Defender Abbie Magee says Northern Ireland must use their landmark appearance at Euro 2022 to inspire future generations by showing that “anything is possible”.
Kenny Shiels’ side take on former world champions Norway on Thursday evening in Southampton in what will be a first major tournament outing for the women’s team.
Northern Ireland are the competition’s lowest-ranked nation and face a considerable challenge to progress from a group which also contains Austria and hosts England.
— Northern Ireland (@NorthernIreland) July 5, 2022
Cliftonville player Magee is determined to seize the opportunity to make a lasting impression on young people in her homeland, including the travelling fans.
“Obviously we talk about leaving a legacy but we’re going to have loads of people coming over here to support us,” said the 21-year-old.
“We might not have got fans coming before.
“We’re just going to go out and do our best, as we always will. But it’s just showing the girls and boys back home that anything is possible; Northern Ireland can reach major tournaments – I think that’s important.

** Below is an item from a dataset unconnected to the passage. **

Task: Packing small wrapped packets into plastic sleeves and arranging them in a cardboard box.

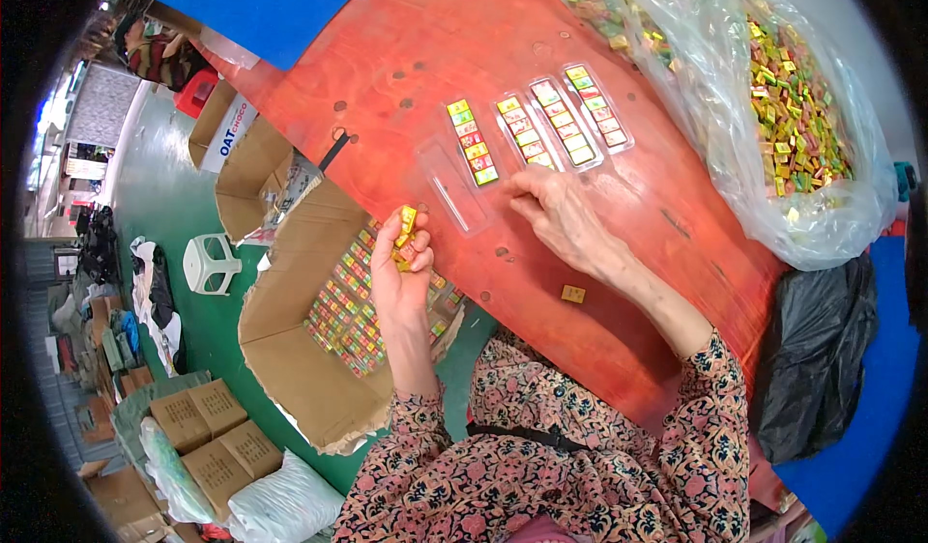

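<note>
My left hand (402, 258) is closed around a few small yellow-wrapped blocks (407, 222), held up beside the table's left edge. Over the table, my right hand (553, 205) has its fingers curled together close to the near end of a clear tray (524, 132); whatever they pinch, if anything, is hidden. That tray and others beside it, a left one (471, 144) and two further right (565, 123) (596, 106), each carry a row of small coloured blocks. Leftmost lies a clear plastic tray (452, 193) with an unfilled slot. One loose yellow block (573, 294) rests near my right forearm.
A large clear bag (696, 89) full of small wrapped blocks stands on the red table (406, 50) at the right. Below it hangs a black plastic bag (814, 359). Left of the table, an open cardboard box (280, 350) holds rows of blocks. A white stool (210, 263) stands beyond.
</note>
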The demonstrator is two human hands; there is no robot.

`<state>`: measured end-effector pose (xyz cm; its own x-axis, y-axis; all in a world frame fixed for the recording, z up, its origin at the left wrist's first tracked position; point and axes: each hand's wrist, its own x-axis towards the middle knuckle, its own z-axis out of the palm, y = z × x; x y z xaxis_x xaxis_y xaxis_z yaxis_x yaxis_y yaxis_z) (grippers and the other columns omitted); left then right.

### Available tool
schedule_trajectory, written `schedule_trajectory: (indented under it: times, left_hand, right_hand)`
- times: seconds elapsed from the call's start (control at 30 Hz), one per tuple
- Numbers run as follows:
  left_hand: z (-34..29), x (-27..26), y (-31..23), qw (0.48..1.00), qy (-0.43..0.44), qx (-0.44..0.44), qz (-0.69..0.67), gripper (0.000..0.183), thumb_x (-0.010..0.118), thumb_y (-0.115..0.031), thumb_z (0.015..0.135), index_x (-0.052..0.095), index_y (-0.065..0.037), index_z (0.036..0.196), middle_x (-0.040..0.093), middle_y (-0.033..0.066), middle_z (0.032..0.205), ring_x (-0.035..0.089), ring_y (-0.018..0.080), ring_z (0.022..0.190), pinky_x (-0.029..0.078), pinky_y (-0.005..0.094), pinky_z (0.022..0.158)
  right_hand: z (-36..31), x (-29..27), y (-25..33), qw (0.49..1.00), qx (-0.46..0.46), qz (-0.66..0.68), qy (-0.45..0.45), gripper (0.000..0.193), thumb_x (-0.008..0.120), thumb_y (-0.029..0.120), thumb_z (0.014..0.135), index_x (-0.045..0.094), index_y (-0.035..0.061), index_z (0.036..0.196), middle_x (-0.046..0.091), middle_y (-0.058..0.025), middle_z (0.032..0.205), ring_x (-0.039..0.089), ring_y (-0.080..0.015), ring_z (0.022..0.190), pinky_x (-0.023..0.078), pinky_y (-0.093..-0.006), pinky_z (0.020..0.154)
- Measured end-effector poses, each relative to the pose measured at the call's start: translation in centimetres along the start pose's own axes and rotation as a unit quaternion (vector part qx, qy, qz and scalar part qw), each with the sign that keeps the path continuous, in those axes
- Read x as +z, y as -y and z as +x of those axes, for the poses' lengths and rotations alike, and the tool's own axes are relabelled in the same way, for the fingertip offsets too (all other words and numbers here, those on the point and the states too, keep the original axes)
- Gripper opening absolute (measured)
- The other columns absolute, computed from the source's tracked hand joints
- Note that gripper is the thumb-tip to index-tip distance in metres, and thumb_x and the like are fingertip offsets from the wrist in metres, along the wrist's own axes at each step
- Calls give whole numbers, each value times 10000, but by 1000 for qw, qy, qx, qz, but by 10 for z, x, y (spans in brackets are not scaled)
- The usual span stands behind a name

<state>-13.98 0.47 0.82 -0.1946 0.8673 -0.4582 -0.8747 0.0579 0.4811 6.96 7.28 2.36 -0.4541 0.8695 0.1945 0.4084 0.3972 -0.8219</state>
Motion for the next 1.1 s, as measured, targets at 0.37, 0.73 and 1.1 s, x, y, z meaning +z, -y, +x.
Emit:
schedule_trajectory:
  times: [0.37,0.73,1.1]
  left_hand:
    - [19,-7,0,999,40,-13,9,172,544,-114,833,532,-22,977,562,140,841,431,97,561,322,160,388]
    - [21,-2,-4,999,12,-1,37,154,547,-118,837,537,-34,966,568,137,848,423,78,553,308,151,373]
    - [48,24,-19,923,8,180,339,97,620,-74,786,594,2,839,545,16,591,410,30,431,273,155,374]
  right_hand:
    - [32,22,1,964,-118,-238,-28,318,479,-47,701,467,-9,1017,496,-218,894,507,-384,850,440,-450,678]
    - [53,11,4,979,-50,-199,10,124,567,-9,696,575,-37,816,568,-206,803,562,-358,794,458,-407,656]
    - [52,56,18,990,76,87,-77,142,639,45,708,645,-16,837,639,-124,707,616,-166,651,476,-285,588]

“They’re looking for your autograph, they want a picture of you and they want to be you and it’s just kind of amazing that we’re going to leave a legacy after this tournament and inspire more girls to play for Northern Ireland.”
Northern Ireland, ranked 47th in the world, qualified for the competition by defeating Ukraine in the play-offs and will play each of their Group A fixtures at St Mary’s Stadium.

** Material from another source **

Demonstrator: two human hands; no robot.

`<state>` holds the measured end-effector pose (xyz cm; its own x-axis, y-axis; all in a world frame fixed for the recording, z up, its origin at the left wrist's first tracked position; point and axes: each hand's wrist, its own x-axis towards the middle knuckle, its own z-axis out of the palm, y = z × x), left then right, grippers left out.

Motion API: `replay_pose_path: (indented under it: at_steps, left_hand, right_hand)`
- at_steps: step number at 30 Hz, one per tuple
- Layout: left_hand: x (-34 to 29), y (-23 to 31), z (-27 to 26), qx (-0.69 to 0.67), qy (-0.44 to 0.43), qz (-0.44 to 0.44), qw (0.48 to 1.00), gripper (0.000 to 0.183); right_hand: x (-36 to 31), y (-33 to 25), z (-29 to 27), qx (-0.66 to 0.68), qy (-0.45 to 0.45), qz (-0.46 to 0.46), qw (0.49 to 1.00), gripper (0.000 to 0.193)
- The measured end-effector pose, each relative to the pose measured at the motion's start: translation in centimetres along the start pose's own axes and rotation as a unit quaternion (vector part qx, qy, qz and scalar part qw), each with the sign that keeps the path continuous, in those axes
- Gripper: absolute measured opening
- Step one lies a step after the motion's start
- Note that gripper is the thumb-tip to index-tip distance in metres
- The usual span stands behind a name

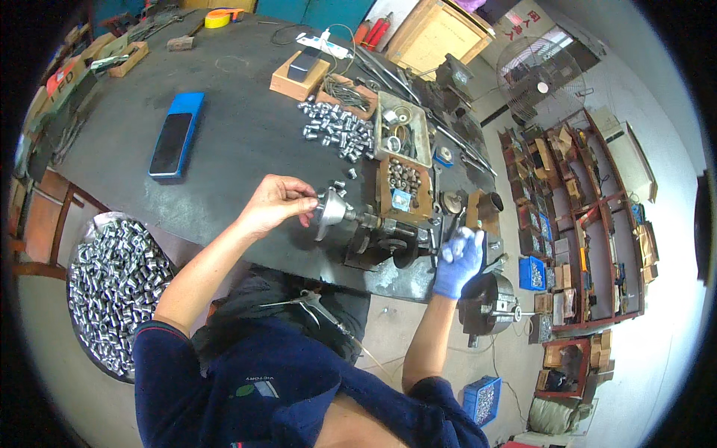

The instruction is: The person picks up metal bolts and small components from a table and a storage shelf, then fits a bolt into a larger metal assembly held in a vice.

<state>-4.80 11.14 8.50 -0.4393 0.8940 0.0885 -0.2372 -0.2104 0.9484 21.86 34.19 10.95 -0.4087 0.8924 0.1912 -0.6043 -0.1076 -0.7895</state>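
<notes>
My bare left hand (278, 204) reaches over the bench edge, thumb and fingers pinched together at the face of a silver, flared metal chuck (330, 213). Whatever is between those fingertips is too small or hidden to name. The chuck sits on the end of a dark bench-mounted spindle machine (387, 243). My right hand (459, 263), in a pale blue glove, is closed at the machine's right end; what it grips cannot be made out. Several small silver metal fittings (337, 128) lie heaped on the bench beyond the chuck.
On the left, a big round container holds many fittings (119, 299). A blue-edged phone-like device (176, 136) lies on the dark bench (224, 127). Beyond the chuck are a parts tray (382, 112) and a cardboard box (385, 196). An air blow gun (314, 302) rests by my lap; a vise-like machine (489, 306) stands right.
</notes>
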Motion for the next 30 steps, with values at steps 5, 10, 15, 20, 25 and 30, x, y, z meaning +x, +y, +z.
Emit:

Magee insists the squad cannot be overawed by the magnitude of a milestone campaign and need to harness any nervous tension.
“It’s been a bit of a surreal time for us,” she said. “We had our suits and looked the part when we went to the airport. The cameras were there too, which we’re not used to.
— Northern Ireland (@NorthernIreland) July 4, 2022
“When we landed, I think it really hit us that we’re at a major tournament but obviously we can’t be shocked away from what we’re here for; we’re here to play matches and we want to put on a good performance.
“At this moment in time, we’re ready to go. I don’t think we need any more time or preparation. I think now is a perfect time to show everybody what we’re about.
“Nerves are good, it means that you care and want to perform so we need to use that, and the excitement as well will hopefully help us.”
Norway boast the talents of 2018 Ballon d’Or winner Ada Hegerberg and represent a stiff opening challenge.
Northern Ireland forward Emily Wilson believes prolific Lyon striker Hegerberg, 26, is one of many threats in the opposition ranks.
“She’s a top player and she’s had great success in her career but we want to focus on the team, it’s not just about individuals,” said 20-year-old Crusaders player Wilson.
“She’s a great player – one of their best – and can create a lot going forward so we need to make sure that we know about that and are prepared for that.
“But they’ve got great quality all over the pitch as well.”